From the first line down to the one containing "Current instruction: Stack", reproduce the entries below exactly and leave out the pictures.
*** Begin section ***
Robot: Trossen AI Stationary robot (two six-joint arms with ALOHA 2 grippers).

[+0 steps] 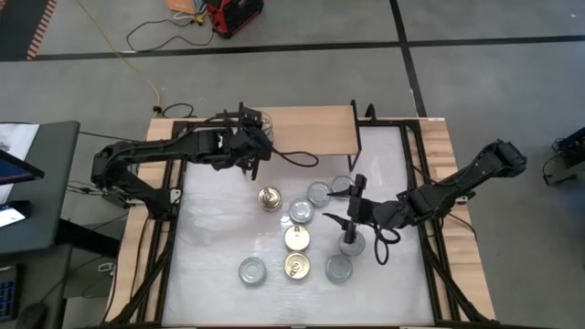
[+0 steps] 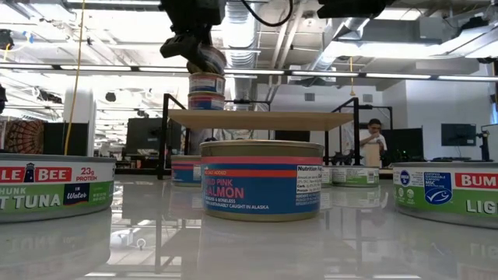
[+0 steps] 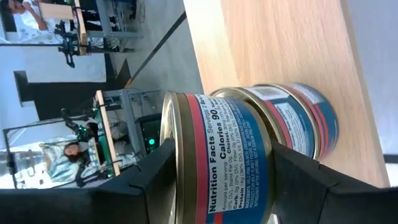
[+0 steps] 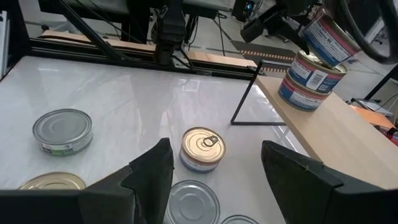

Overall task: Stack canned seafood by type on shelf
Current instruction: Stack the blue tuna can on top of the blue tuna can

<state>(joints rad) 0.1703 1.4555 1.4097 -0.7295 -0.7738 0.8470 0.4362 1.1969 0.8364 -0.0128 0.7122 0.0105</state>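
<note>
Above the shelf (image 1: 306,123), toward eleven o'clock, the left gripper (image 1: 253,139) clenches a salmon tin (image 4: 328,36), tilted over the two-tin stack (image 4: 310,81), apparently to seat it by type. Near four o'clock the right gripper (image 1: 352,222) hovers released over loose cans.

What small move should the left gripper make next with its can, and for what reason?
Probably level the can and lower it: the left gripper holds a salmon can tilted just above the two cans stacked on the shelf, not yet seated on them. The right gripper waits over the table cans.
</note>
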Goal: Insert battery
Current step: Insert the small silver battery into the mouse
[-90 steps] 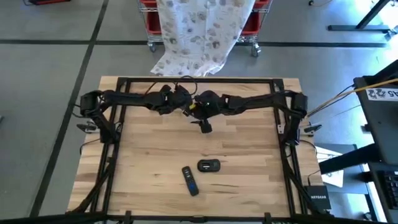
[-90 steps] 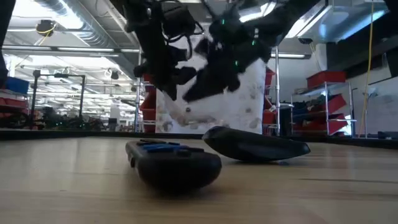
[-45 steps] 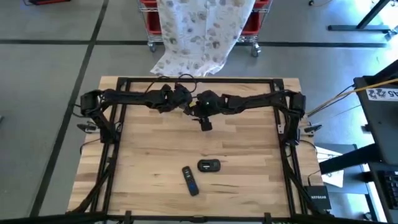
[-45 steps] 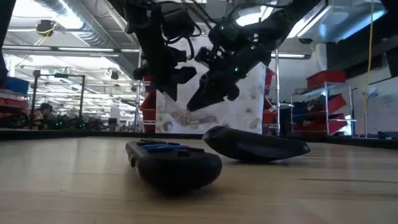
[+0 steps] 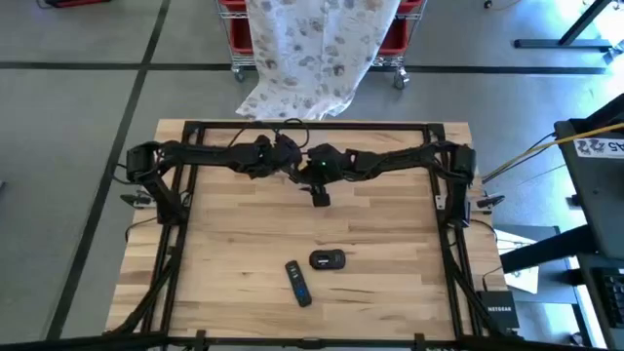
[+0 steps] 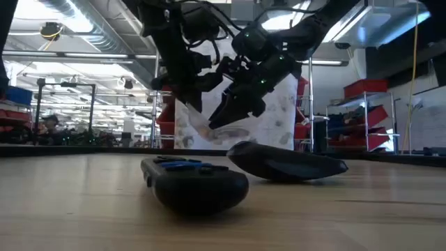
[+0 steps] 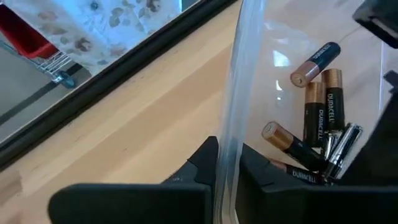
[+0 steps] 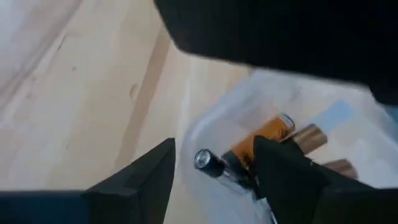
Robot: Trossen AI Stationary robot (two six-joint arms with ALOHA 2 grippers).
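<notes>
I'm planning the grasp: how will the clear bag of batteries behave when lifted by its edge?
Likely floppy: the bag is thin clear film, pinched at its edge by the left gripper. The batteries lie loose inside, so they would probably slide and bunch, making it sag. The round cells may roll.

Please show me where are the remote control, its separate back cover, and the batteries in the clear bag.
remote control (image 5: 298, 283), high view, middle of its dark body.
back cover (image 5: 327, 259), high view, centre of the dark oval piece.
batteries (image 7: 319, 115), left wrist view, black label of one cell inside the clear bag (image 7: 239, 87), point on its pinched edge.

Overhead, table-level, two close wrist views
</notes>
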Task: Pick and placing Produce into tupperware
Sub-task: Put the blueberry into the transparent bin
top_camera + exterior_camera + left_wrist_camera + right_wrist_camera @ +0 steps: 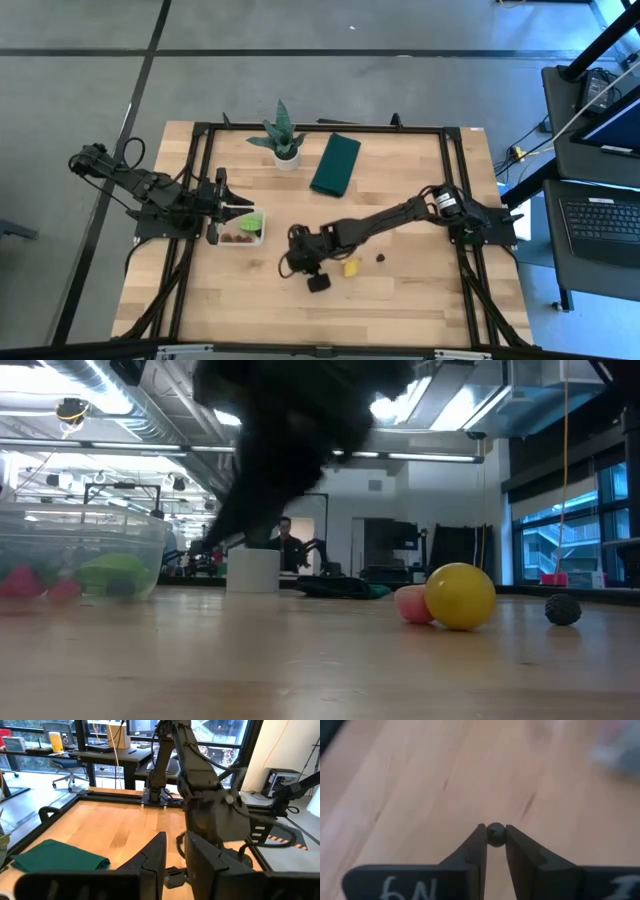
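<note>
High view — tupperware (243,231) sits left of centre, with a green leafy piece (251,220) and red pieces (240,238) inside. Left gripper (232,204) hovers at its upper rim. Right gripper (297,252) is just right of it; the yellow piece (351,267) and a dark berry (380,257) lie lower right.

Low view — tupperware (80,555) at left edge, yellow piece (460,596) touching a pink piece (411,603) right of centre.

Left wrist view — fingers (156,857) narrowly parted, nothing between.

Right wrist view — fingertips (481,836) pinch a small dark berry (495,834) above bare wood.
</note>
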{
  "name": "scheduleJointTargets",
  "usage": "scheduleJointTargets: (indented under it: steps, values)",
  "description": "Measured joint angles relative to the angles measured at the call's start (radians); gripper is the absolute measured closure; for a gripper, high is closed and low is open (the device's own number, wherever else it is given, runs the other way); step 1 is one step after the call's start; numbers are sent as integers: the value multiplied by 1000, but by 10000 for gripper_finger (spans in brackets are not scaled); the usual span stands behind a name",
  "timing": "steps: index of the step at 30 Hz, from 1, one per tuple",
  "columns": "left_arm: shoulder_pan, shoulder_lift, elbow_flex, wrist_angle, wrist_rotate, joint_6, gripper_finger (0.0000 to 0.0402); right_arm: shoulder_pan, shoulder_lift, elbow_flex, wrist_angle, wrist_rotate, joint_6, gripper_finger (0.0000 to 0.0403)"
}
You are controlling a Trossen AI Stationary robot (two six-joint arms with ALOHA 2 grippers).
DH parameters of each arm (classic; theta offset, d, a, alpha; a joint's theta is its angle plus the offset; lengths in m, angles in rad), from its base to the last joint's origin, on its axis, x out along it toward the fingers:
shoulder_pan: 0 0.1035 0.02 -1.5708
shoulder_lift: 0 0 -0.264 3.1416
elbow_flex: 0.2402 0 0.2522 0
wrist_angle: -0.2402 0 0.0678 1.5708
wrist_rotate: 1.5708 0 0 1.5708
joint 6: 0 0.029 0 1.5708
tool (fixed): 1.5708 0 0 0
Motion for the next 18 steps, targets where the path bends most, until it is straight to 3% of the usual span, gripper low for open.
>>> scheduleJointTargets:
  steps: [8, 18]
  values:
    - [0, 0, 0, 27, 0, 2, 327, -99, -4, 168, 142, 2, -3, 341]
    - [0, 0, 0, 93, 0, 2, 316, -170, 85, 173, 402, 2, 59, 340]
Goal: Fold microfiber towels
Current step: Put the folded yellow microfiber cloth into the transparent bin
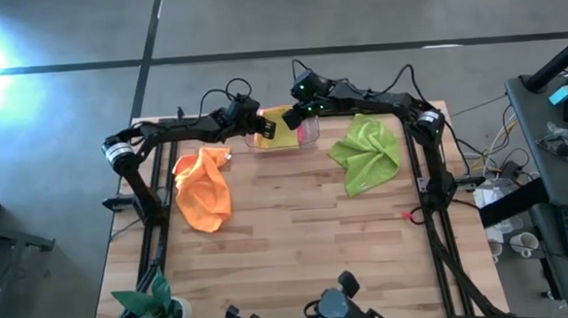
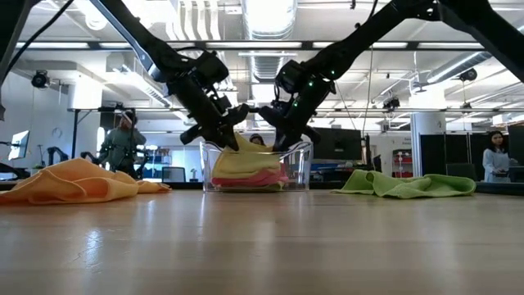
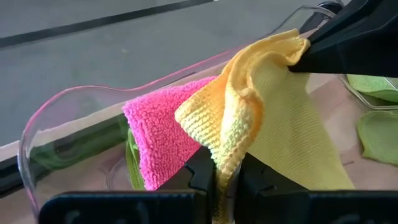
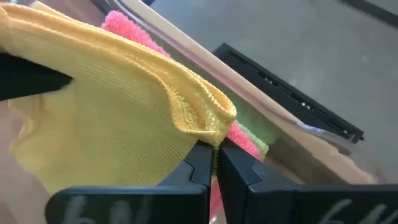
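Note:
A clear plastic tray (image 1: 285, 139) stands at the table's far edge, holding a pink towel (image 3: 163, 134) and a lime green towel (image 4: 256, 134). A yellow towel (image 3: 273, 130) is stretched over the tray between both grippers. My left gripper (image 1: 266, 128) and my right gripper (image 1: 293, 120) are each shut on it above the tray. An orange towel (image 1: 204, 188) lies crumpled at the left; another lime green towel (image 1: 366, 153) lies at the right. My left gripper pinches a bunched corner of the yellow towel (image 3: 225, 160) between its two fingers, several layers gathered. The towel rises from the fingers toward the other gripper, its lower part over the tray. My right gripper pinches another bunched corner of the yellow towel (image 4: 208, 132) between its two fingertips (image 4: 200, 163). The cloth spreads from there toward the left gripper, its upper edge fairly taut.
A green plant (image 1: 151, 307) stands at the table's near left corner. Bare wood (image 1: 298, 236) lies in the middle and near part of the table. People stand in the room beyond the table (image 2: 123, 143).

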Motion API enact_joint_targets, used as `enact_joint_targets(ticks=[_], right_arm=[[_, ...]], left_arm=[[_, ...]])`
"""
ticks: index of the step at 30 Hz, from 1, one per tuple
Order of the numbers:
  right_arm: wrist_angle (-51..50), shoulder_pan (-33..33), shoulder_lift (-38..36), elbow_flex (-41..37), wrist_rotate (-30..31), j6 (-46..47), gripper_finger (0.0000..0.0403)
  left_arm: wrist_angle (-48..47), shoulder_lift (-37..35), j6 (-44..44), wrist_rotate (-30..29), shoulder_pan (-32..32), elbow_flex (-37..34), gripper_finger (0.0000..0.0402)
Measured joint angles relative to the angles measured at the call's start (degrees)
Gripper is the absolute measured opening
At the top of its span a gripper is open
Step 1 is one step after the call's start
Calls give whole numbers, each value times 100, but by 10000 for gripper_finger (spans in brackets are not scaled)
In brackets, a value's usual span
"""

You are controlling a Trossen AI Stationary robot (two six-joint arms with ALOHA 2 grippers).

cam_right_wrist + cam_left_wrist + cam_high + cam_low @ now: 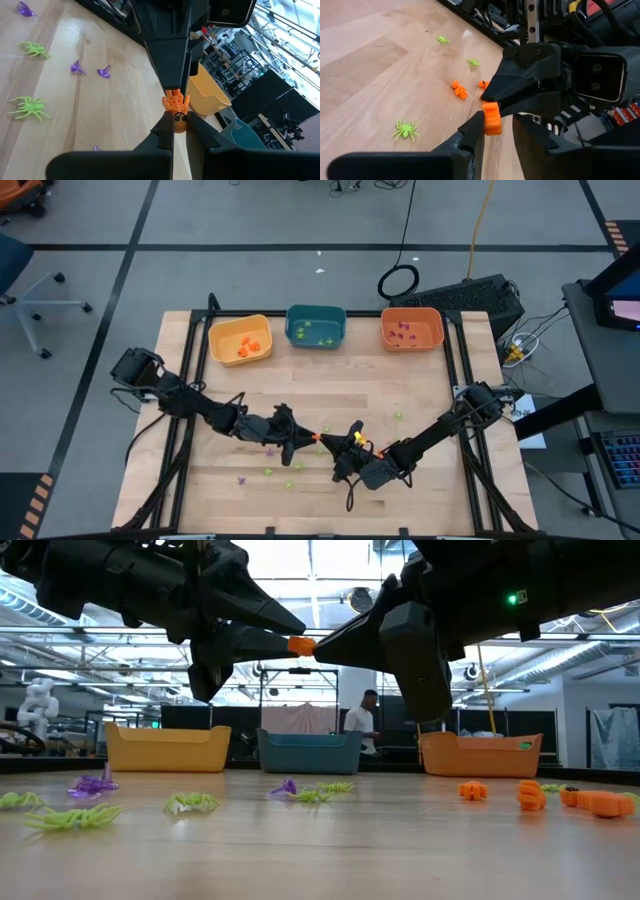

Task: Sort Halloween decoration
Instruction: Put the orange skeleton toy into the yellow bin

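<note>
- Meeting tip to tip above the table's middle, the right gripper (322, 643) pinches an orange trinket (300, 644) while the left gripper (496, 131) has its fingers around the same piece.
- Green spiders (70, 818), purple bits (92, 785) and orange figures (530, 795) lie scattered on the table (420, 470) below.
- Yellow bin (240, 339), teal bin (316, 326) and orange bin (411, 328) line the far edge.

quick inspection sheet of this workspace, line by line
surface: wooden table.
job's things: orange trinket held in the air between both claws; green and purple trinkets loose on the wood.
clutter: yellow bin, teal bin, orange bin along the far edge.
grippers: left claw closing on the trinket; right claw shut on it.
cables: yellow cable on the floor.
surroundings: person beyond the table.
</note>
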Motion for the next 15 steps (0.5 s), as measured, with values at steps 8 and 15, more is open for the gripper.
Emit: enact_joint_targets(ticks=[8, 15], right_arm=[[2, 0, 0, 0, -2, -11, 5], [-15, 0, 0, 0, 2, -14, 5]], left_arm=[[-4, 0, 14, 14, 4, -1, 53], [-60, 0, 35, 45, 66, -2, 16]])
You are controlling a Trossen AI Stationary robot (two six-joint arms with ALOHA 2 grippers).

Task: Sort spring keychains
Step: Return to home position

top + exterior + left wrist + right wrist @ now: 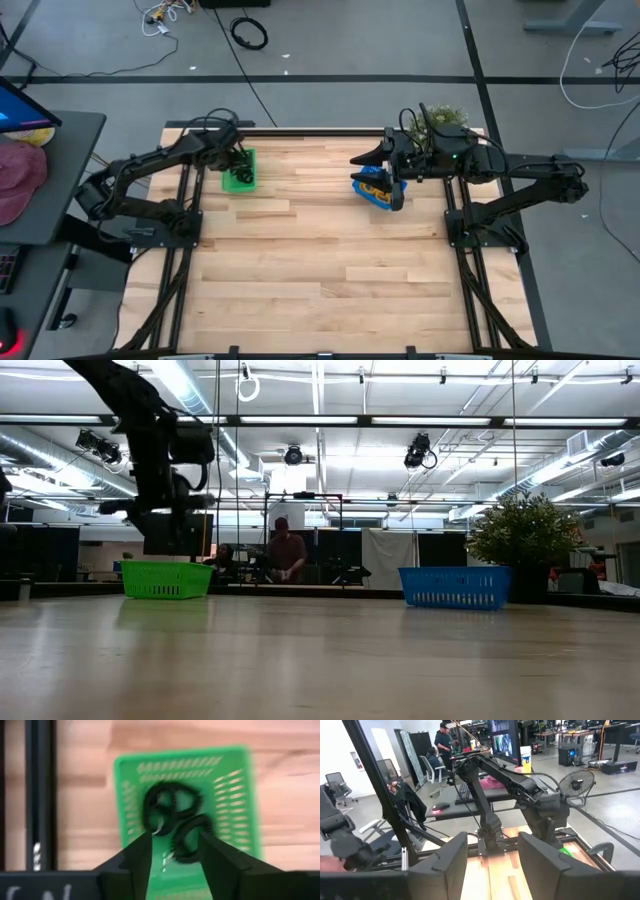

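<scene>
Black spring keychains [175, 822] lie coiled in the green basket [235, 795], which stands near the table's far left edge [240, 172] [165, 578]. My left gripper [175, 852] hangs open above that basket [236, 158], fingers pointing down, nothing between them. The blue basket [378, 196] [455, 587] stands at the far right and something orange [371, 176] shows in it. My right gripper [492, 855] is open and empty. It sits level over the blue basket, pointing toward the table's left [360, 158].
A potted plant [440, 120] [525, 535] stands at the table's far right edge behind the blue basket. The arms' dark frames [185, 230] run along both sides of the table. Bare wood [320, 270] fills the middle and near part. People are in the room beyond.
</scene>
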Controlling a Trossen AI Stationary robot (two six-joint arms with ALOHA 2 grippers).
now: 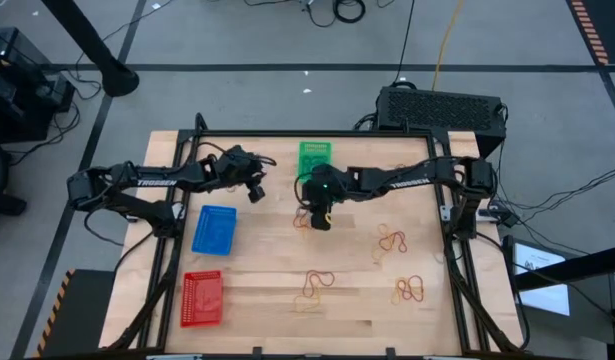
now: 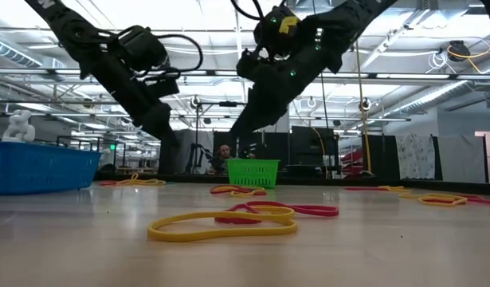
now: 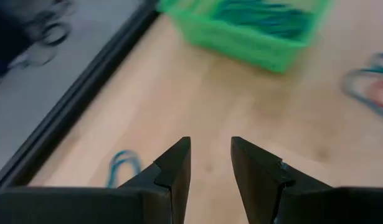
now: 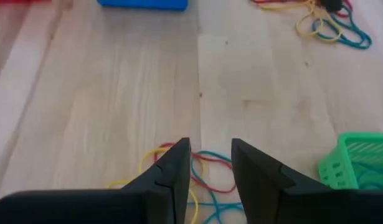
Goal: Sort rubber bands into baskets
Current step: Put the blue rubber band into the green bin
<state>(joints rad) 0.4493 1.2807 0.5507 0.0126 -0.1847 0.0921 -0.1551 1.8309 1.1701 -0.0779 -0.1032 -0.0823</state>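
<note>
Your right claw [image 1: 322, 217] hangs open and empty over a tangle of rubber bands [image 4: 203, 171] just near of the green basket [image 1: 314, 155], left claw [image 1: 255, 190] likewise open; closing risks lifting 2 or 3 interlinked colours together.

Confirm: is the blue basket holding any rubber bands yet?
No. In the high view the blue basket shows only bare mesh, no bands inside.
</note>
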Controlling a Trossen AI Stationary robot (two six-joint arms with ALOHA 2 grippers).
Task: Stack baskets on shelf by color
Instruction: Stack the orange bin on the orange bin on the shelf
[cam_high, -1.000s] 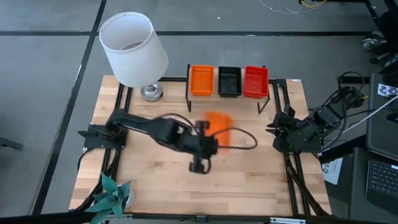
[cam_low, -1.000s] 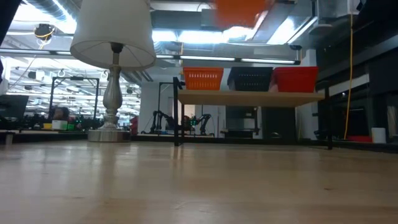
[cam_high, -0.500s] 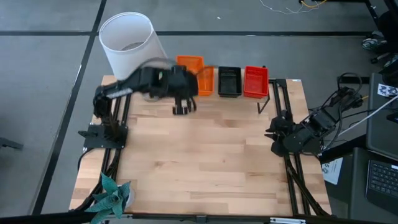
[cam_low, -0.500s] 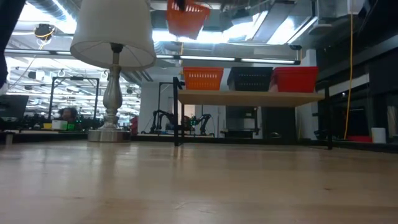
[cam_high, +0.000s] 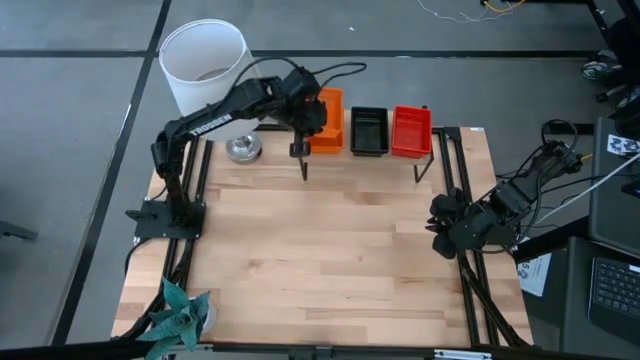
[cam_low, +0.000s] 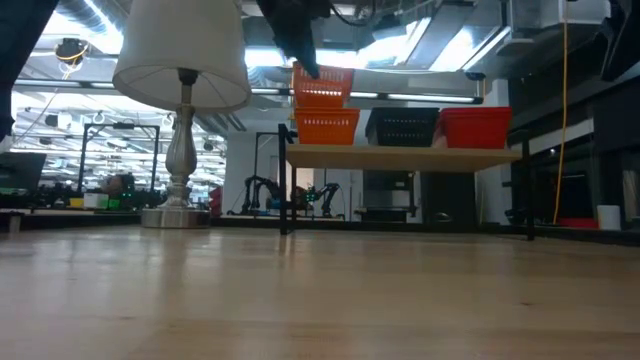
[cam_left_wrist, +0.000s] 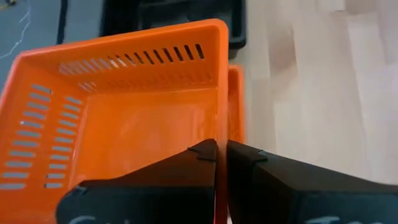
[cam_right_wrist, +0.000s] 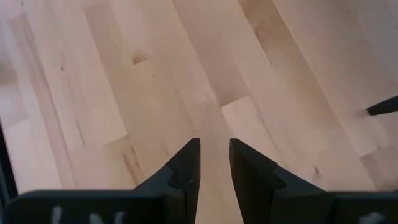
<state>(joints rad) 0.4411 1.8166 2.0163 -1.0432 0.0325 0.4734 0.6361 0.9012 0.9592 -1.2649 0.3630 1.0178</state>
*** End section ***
- [Task output]
Robot: Trossen AI Stationary robot (two six-joint arms with ALOHA 2 grippers).

[+0 steps] 
[+0 steps] 
[+0 steps] 
[+0 steps] 

Overall task: Stack canned seafood by type on shelf
Current instruction: Stack the blue tuna can on top of the blue tuna can

The exercise ends with this answer.